When Doc and Marty return to 1985, Hill Valley is not like it was when they left.  Marty’s father died in 1973 and Marty’s mother was forced to re-marry, this time to Biff, who is the wealthiest and most corrupt person in the town.  Marty and Doc escape, using the DeLorean to go back to 1955.  Realizing what happened, Marty retrieves the almanac from Biff while avoiding being seen in the middle of the events of the first movie.  Before Marty can join Doc in the DeLorean, the car is hit by lightning and disappears.  Moments later, a courier arrives with a letter from Doc in 1885.

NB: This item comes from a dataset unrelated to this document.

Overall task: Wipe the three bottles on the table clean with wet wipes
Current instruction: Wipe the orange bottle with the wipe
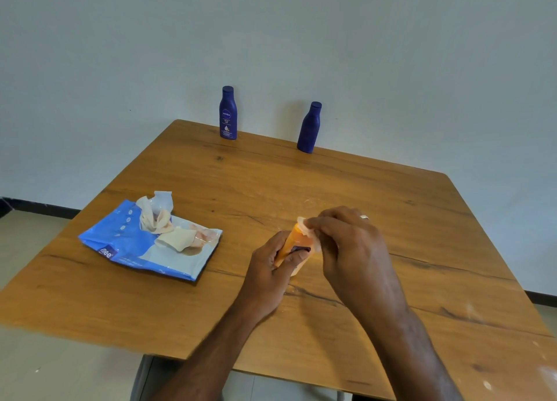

Back to the Future Part III, filmed with Part II, continues right where the previous movie left off.  Doc’s letter details where the DeLorean can be found and, with the help of 1955’s Doc, the car is repaired.  However, Marty notices Doc’s tombstone dated six days after the letter; Doc was killed by Buford “Mad Dog” Tannen, Biff’s ancestor.  Marty travels back to 1885, arriving in the middle of a cavalry charge.  The fuel line is damaged, so Marty hides the car in a cave and walks into Hill Valley.  Marty runs into Buford, but is rescued by Doc.  With the knowledge of his fate, Doc agrees to leave 1885, but he needs a way to get the DeLorean up to 88mph, since gas isn’t available yet.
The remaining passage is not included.